Sich allein anzuziehen war den Damen und Herren der vornehmen Gesellschaft des 19.Jhs. nicht möglich. Wichtigster Grund dafür war das Korsett, in das auch die Herren geschnürt werden und über das, wie auch über sonstige Unterwäsche und zeitgemäße Hygiene, Informatives und Anekdotisches mitgeteilt wird.
Während die AkteurInnen mit der sehr schönen, wenn auch unbequemen, Kleidung ausgestattet werden, schlüpfen sie in ihre Rollen.
Tilman Strauß ist der Titelheld, der blasierte Dandy, der sich in Sankt Petersburg amüsiert hat und nun auf seinem ererbten Landgut Stille und Einsamkeit erfährt.
Sebastian Schwarz verkörpert den Dichter Lenskij, der in Göttingen studiert hat und mit dem Onegin sich anfreundet.
Eva Meckbach und Luise Wolfram sind Tatjana und Olga, die Töchter eines benachbarten Gutsbesitzers. Beeinflusst von der Lektüre französischer Romane schreibt Tatjana einen leidenschaftlichen Liebesbrief an Onegin, wird von diesem jedoch zurückgewiesen. Mit Olga, der Auserwählten von Lenskij, tanzt Onegin aufreizend bei einer gesellschaftlichen Zusammenkunft. Daraufhin bleibt Lenskij nichts anderes übrig, als seinen Freund zum Duell zu fordern.
Robert Beyer wird nun ebenfalls historisch kostümiert und mit Löckchenperücke verfremdet.

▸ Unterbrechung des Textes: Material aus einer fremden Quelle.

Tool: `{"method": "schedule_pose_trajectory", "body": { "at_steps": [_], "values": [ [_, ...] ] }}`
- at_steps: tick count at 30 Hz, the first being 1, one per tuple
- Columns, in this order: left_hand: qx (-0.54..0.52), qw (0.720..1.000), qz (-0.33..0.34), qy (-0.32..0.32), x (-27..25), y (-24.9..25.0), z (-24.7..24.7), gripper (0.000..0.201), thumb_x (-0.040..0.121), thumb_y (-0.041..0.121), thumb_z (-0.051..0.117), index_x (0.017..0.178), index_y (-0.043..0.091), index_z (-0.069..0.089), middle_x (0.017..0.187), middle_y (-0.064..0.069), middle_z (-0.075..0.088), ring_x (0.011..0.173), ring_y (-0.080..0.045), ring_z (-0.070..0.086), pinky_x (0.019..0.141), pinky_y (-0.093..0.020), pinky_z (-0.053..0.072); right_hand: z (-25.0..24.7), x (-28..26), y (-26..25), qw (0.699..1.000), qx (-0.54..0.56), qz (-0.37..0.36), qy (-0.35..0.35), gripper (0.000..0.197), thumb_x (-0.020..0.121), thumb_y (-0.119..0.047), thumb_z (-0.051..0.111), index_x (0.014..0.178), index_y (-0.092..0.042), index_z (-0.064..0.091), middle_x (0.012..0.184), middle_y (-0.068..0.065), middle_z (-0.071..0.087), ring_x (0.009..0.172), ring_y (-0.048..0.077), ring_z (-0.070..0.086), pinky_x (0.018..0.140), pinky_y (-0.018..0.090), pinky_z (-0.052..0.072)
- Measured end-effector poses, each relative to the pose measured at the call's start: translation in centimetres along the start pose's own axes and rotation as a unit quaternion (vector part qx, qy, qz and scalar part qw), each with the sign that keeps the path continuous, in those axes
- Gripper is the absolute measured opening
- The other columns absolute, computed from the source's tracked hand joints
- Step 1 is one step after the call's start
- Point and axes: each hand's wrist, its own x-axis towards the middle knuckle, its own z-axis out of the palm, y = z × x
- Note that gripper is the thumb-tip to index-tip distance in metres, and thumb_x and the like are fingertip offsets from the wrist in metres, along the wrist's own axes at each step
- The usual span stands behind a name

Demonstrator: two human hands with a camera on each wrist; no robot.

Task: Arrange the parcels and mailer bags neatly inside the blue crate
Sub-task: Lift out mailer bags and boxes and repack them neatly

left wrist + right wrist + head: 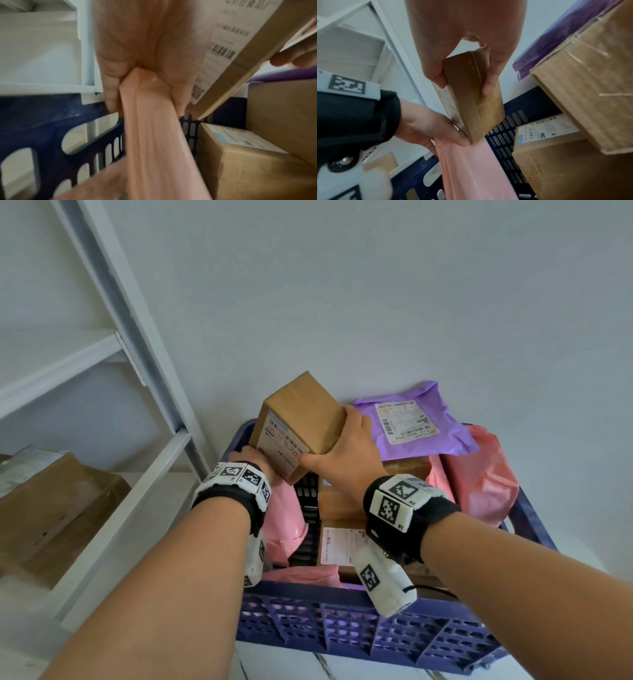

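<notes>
Both forearms reach over the near wall of the blue crate. Left of it stands a white shelf frame with a brown carton on its lower level. Left hand pinches the top of a pink mailer bag and props a corner of the small cardboard box, tilted above the crate's far left corner. Right hand clamps that box between thumb and fingers. Farther right, a purple mailer bag lies atop stacked parcels, with another pink bag draped over the right rim.
</notes>
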Motion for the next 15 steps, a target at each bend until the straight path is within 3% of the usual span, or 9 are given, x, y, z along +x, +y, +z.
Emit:
{"method": "schedule_pose_trajectory", "body": {
  "at_steps": [2, 3, 6, 9, 12, 14, 15],
  "values": [
    [-0.023, 0.999, -0.01, 0.033, 0.3, -0.1, -0.3, 0.081, 0.074, 0.036, 0.075, 0.137, 0.007, 0.034, 0.136, -0.018, 0.044, 0.125, -0.035, 0.049, 0.103, -0.044, 0.045, -0.2, 0.1, 0.1, 1.0, 0.012, 0.014, 0.011, 0.087, 0.064, -0.038, 0.079, 0.132, -0.013, 0.031, 0.12, 0.003, 0.037, 0.109, 0.023, 0.049, 0.088, 0.037, 0.048],
    [-0.053, 0.997, -0.004, 0.052, 0.5, -0.1, -0.5, 0.077, 0.077, 0.031, 0.074, 0.137, 0.007, 0.032, 0.135, -0.018, 0.044, 0.124, -0.036, 0.048, 0.103, -0.045, 0.044, -0.3, 0.1, 0.0, 0.999, 0.024, 0.023, 0.011, 0.087, 0.064, -0.038, 0.078, 0.133, -0.014, 0.031, 0.121, 0.003, 0.037, 0.109, 0.023, 0.049, 0.09, 0.038, 0.048],
    [-0.182, 0.977, 0.022, 0.105, 0.9, -0.4, -1.5, 0.038, 0.091, 0.018, 0.053, 0.127, 0.007, 0.046, 0.123, -0.015, 0.058, 0.111, -0.037, 0.058, 0.093, -0.043, 0.05, -0.4, -0.6, -0.3, 0.999, 0.036, 0.03, -0.014, 0.092, 0.066, -0.041, 0.077, 0.139, -0.019, 0.025, 0.122, 0.004, 0.036, 0.103, 0.022, 0.047, 0.089, 0.033, 0.045],
    [-0.35, 0.937, -0.013, 0.014, 0.7, -0.8, -2.1, 0.035, 0.098, 0.009, 0.039, 0.129, -0.001, 0.052, 0.12, -0.021, 0.062, 0.11, -0.037, 0.062, 0.088, -0.04, 0.053, -0.3, -1.1, -0.6, 0.996, 0.055, 0.064, -0.029, 0.091, 0.066, -0.047, 0.075, 0.138, -0.02, 0.026, 0.119, 0.005, 0.037, 0.097, 0.021, 0.049, 0.086, 0.03, 0.045],
    [-0.474, 0.875, -0.063, -0.076, -0.4, -1.4, -2.4, 0.031, 0.099, 0.024, 0.04, 0.11, 0.003, 0.059, 0.098, -0.02, 0.064, 0.097, -0.034, 0.063, 0.095, -0.047, 0.05, -0.6, -1.2, -0.6, 0.985, 0.052, 0.135, -0.098, 0.093, 0.06, -0.066, 0.064, 0.131, -0.014, 0.035, 0.119, 0.005, 0.053, 0.101, 0.024, 0.061, 0.086, 0.041, 0.055],
    [-0.47, 0.877, -0.059, -0.08, -0.6, -1.9, -2.7, 0.03, 0.094, 0.036, 0.044, 0.086, 0.012, 0.06, 0.093, -0.016, 0.063, 0.091, -0.029, 0.06, 0.097, -0.044, 0.048, -1.1, -2.0, -0.7, 0.967, -0.006, 0.149, -0.205, 0.079, 0.073, -0.069, 0.054, 0.125, -0.011, 0.041, 0.109, 0.006, 0.06, 0.094, 0.027, 0.067, 0.081, 0.041, 0.059],
    [-0.452, 0.886, -0.055, -0.088, -0.9, -1.9, -3.0, 0.031, 0.093, 0.038, 0.045, 0.078, 0.015, 0.058, 0.09, -0.015, 0.062, 0.087, -0.028, 0.06, 0.091, -0.039, 0.049, -1.3, -2.3, -0.7, 0.954, -0.024, 0.16, -0.253, 0.072, 0.08, -0.067, 0.048, 0.127, -0.013, 0.044, 0.107, 0.009, 0.062, 0.093, 0.028, 0.068, 0.081, 0.041, 0.06]
  ]
}}
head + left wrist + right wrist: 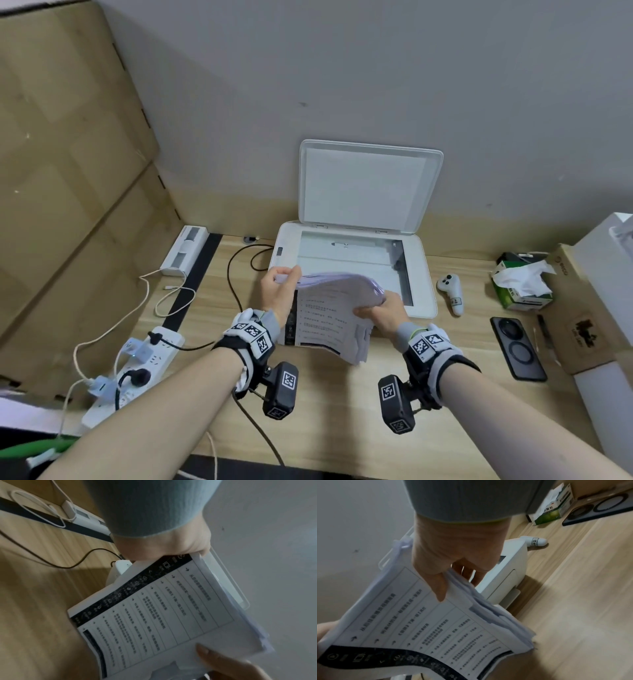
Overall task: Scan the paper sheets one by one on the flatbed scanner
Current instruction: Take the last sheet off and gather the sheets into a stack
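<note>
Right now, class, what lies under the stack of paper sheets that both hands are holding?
Under the stack of paper sheets lie the scanner's front edge, part of its glass and the wooden desk. The covered glass cannot be seen.

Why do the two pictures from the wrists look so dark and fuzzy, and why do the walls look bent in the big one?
Head view: bright and fairly sharp, but the wide lens bends the brown cardboard panel. Left wrist view: dim; the print on the stack of white printed paper sheets is smeared. Right wrist view: also dim, and the light wooden desk is streaked with blur.

office desk [325,394] with scanner [421,274], power strips [137,359]
</note>
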Demonstrator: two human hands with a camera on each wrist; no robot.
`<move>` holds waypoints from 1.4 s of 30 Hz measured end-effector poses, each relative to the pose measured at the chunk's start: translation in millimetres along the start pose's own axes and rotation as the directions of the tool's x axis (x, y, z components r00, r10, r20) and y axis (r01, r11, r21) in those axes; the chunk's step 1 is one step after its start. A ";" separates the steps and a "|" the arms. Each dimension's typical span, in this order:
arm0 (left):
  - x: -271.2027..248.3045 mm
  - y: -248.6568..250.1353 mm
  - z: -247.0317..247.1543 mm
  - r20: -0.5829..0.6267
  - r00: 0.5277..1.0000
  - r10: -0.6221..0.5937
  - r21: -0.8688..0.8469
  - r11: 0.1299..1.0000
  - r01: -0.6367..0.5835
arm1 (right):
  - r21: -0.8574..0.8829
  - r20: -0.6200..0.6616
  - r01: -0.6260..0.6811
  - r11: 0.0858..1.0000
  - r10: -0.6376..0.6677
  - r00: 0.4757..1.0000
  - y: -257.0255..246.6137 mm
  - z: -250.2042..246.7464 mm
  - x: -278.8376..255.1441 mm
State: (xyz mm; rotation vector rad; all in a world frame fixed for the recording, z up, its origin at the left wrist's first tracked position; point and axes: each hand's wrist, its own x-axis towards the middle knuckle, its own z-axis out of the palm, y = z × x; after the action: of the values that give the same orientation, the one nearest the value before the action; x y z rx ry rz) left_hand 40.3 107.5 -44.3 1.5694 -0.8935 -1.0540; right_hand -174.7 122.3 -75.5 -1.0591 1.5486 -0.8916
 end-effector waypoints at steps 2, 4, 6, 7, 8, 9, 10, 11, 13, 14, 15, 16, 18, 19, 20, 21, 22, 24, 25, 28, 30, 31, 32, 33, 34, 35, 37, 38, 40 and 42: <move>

Er verwandelt sich in Lenskijs Anwalt und Sekundanten und liefert Informationen über Duellgebräuche wie auch über das ungewöhnliche Verhalten Onegins bei diesem Duell, in dem Lenskij getötet wird.
In der Inszenierung von Alvis Hermanis wird Puschkins Versepos nicht zum Schauspiel. Der Erzählton bleibt erhalten. Die handelnden Personen sind wie Erscheinungen, die beim Lesen aus den Seiten des Buches aufsteigen.
Die einzelnen Charaktere sind hervorragend skizziert und werden aus heutiger Perspektive liebevoll ironisch beobachtet.
Die Vorstellung kommt ohne Musik aus. Für die nostalgische Stimmung sorgen die Ausstattung, von Erich Schneider in warmes Licht getaucht, sowie die wechselnden zeitgenössischen Gemälde, die auf die Rückwand projiziert werden.
In einer glänzenden Ensembleleistung gelingen den fünf SchauspielerInnen die häufigen Übergänge von präziser Darstellung und distanzierter Betrachtung, die sich mit harmonischer Leichtigkeit vollziehen. Spannung entsteht aus der faszinierenden Konzentration auf die Entwicklungsabläufe.
Die literarische Vorlage kommt ein bisschen zu kurz, aber das Eintauchen in die Gesellschaft des russischen Landadels zu Beginn des 19. Jhs. wird für das Publikum zu einem traumhaft schönen, ebenso amüsanten wie lehrreichen, Erlebnis.
„Eugen Onegin“ nach Alexander Puschkin, inszeniert von Alvis Hermanis hatte am 25.11. Premiere in der Schaubühne am Lehniner Platz. Weitere Vorstellungen: 25., 26. und 27.12.2011, jeweils 19.30 Uhr.